Presuming that your MIL knows right from wrong and does have at least a tenuous grip on reality, my opinion would be that there’s unfortunately not much you could do unless she were violent in some way. I mean, it’s one thing to be obsessive and egotistic, but if it’s a victimless situation, then therapy probably wouldn’t be the solution (and, of course, it seems like you’ve been through this for a while, so nothing I could type here would be new to you).
Maybe, then, what it comes down to is whether you can put up with her problems. Are her idiosyncracies a real issue, or merely annoyances that can be dealt with? You imply that she only seems to remember things that directly concern her. Well, the location of her grown-up child might not concern her directly - but the welfare of her son and her grandsibling does. My guess would be that it’s more important to her to know what’s going on in your lives than where you actually live. Since it’s more important to her, she makes it concern her. Since it concerns her, she obsesses over it. There’s a fine line between what is important to a person and what can be discarded, and she’s selectively (IMHO) chosen to obsess over the little things and ignore the larger things, like your town (does she at least know the country??).

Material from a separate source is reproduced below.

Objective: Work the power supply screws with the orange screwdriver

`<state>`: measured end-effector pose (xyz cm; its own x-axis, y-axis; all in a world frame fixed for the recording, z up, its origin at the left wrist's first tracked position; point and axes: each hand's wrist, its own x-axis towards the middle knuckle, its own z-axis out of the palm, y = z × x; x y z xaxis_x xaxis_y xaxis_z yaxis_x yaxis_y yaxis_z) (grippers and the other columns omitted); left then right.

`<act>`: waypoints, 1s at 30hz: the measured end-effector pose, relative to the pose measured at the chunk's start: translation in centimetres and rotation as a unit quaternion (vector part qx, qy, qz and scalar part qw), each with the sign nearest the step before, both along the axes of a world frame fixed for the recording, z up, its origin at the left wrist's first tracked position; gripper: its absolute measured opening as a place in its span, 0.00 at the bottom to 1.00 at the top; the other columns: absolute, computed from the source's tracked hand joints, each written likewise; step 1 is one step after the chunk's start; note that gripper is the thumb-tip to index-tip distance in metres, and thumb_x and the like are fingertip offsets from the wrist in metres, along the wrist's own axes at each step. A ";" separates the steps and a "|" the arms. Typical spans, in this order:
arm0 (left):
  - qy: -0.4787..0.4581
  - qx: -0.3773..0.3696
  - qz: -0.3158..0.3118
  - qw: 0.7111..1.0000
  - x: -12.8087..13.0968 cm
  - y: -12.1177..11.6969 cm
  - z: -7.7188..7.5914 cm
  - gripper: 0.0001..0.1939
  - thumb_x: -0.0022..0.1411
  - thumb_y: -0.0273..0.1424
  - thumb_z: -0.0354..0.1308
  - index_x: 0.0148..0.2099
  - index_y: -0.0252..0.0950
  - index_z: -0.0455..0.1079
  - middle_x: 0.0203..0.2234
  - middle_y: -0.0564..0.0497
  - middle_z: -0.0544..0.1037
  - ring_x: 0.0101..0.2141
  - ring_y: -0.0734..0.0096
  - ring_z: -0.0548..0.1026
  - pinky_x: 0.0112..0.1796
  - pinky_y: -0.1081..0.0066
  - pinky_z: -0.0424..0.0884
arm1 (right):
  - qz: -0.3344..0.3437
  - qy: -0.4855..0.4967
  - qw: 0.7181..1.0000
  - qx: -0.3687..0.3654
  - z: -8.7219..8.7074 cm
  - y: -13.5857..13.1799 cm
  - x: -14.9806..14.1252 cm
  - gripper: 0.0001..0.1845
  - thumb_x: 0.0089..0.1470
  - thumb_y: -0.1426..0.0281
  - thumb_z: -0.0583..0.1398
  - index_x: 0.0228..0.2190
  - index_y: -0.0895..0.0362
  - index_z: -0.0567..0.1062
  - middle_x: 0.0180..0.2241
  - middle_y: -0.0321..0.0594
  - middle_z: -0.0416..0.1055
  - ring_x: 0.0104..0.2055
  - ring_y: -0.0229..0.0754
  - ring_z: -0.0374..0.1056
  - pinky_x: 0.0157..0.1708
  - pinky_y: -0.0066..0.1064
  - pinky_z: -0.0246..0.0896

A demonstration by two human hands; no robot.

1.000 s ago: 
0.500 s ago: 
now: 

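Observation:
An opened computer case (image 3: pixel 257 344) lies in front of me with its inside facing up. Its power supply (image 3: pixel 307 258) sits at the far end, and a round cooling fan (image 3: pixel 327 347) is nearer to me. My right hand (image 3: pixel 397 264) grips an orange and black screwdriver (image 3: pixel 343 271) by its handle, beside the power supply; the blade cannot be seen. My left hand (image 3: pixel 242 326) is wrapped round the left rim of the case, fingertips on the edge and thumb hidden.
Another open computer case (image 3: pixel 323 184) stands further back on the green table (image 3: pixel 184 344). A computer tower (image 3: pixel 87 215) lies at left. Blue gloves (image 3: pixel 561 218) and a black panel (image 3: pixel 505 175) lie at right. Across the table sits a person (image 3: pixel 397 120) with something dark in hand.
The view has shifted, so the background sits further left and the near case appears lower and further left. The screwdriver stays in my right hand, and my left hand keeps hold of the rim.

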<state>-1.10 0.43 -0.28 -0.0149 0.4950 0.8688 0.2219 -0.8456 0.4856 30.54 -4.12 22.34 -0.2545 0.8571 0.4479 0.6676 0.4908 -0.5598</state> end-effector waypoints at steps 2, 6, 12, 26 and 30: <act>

[I’m still trying to wrap my brain around that whole underwear-burning thing…was there logic involved?]
Fortunately, I get along well with my in-laws. But I had some fears at first.
My mother-in-law offered to pay for the reception, and took out a $3000 loan to do so about a year before the wedding. But as the months went by, the amount we could spend went down and down. She claimed that she was either taking out wedding expenses that she was paying for, or that my wife misheard her. She also cajoled us into switching locations, saying that so-and-so worked at the Holliday Inn. It sounded to us that this so-and-so would give us some sort of discount. No, it was just that MIL knew here.
The reception was actually pretty nice, at only $1600 for about 80 people. We (actually, me and some friends) did the decorating, we had a cash bar (that very few partook of), and we had friends and relatives doing the DJ and photo work, so we got good rates from them.
There are other favoritism problems that my wife feels slighted about, but I don’t get into.
Where to start . . . I think it was my father’s parents who gave my father and mother $700 for the wedding and told them they could keep the rest as a wedding present. I don’t know how much weddings cost in 1979, but they said it as though it was not a lot.
Both sets of parents disapproved of the marriage for reasons I quite frankly don’t remember and don’t care to.
Some of you have heard about what interesting characters my grandparents were when raising their children.
It took my mother’s parents several years to be able to spell their son-in-law’s first name. I don’t know how long it took before they figured out our last name (my parents hyphenated).
Mother’s parents have, several times, told her they did not want her. I’m going to let that statement stand on its own.
Mother’s parents also do not really have any sense of age beyond theirs. Anyone younger than them is a kid. For a present when I was twelve (not a birthday . . . they’d gone somewhere and felt obligated to get us knick-knacks) I got a wind-up duck. When I was 15 I got a pair of nail-clippers. I am serious. I also got a savings bond, IIRC, and a pencil and paper set from West Point, IIRC.
Thankfully that’s all I can think of for now. I feel sure phantomdiver would be able to tell you LOADS more.
Just seems an awfully odd way to punish a child, if that’s what it was. I know we’re off the OP here, but I’m just wondering what the MIL hoped to accomplish by that feat.
“You won’t eat your peas, eh? FINE! I’m burning your underwear! How’s that make you feel, having no underwear?”